Most other University of California campuses and the UCLA School of the Arts and Architecture already require such courses.
Similar proposals were rejected by the UCLA faculty three times in the last two decades. And the vote announced Friday came after a lengthy and difficult process.
In late October, the faculty of the College of Letters and Science voted by a narrow margin – 332 to 303—for the requirement. In the following weeks, two other faculty panels added their approval. At that point many people on campus thought the debate was finished. But as allowed by campus rules, opponents petitioned for a vote by the entire campus faculty, a much larger group, and an election was scheduled.
“A diversity-focused course requirement has been a long-standing priority for me because of its clear value to our students, so I am very pleased with the campuswide faculty vote approving the proposal,” Block said in a statement Friday. “I want to thank the many faculty members and students who have worked hard for several years to make the diversity requirement a reality.”
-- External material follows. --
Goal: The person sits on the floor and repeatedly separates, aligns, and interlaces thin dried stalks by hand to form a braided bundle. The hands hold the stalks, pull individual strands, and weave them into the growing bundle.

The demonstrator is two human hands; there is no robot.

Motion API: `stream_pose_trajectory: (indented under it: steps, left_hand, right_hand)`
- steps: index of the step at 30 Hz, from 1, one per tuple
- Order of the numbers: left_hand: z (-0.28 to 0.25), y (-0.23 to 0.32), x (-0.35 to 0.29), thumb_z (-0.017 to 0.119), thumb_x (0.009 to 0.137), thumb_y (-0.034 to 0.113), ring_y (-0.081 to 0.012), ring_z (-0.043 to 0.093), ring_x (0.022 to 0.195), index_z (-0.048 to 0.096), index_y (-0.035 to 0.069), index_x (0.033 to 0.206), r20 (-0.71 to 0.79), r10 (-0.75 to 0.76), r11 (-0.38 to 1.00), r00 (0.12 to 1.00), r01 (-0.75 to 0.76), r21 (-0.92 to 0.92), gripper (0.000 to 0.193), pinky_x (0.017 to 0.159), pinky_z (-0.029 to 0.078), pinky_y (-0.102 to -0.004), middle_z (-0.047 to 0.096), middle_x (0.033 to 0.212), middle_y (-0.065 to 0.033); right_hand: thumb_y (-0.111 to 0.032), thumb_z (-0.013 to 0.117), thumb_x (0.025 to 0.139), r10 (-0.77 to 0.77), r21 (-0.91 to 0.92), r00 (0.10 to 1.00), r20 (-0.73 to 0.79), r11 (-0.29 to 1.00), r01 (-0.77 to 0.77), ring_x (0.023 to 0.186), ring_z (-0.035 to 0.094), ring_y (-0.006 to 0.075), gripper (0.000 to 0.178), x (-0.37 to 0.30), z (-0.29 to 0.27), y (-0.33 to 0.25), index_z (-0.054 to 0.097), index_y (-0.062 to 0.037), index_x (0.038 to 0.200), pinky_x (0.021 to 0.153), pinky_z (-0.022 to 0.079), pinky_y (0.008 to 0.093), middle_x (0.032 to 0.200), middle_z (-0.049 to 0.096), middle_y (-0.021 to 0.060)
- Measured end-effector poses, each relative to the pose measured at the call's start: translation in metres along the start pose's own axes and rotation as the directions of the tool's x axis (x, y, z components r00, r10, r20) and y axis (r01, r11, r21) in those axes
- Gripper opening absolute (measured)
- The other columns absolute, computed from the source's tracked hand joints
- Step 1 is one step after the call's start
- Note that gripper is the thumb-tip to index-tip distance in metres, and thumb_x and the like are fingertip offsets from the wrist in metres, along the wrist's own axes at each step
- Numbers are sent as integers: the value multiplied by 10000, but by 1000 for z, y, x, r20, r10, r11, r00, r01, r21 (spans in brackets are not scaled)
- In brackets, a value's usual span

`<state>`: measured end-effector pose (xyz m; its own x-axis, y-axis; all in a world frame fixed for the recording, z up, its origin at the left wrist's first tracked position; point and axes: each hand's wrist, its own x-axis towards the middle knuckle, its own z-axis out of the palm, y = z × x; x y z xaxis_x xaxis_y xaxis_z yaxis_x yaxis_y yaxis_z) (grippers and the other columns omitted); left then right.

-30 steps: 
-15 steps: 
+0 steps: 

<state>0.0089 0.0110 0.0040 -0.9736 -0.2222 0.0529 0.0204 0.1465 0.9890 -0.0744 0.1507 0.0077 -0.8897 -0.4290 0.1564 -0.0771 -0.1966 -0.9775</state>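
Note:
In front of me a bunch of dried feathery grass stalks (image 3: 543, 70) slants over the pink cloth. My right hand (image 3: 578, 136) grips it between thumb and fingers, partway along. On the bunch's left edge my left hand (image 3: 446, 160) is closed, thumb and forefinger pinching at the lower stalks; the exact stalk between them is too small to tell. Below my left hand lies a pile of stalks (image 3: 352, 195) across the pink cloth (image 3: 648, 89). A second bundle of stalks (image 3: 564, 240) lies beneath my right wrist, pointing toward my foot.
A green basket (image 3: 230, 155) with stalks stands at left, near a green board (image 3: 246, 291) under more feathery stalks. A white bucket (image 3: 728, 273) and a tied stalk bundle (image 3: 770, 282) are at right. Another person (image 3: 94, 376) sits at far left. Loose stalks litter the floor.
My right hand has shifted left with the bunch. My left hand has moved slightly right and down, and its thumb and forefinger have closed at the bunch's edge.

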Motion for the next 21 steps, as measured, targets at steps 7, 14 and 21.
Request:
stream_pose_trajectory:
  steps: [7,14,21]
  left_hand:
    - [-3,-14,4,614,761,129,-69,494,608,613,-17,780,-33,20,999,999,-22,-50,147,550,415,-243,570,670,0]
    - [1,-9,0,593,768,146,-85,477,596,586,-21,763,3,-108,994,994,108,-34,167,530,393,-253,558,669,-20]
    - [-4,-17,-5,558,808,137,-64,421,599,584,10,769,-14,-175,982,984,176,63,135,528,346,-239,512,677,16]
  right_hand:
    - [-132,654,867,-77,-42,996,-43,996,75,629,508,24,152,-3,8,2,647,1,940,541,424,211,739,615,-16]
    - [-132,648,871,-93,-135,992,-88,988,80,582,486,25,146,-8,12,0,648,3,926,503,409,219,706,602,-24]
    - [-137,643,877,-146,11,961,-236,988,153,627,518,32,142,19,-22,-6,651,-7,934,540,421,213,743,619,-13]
In the recent online election guide, 70 professors and administrators posted statements of support and five expressed their opposition.
Among those for the new requirement, physical sciences dean Joseph Rudnick wrote: “Just as a proper introduction to the nature of the scientific enterprise is an irreplaceable component of a complete education, an exposure to rigorous scholarship on diversity is essential preparation for life in the world that awaits our graduates.”
In contrast, political science professor Thomas Schwartz wrote that there is little need for the courses and that proponents seem to be exaggerating how biased UCLA students are.
“The idea that 21st century American 18 year-olds who have been admitted to UCLA are so afflicted with bigotry that they must be forced to endure an attitude-altering course is preposterous. It is like forcing Norwegians to get inoculated against malaria,” he wrote.
Supporters say the requirement measure would not increase the units needed for a diploma and that many students are already taking classes that meet it. More than 100 existing courses across many departments are said to fit the bill and more will be added.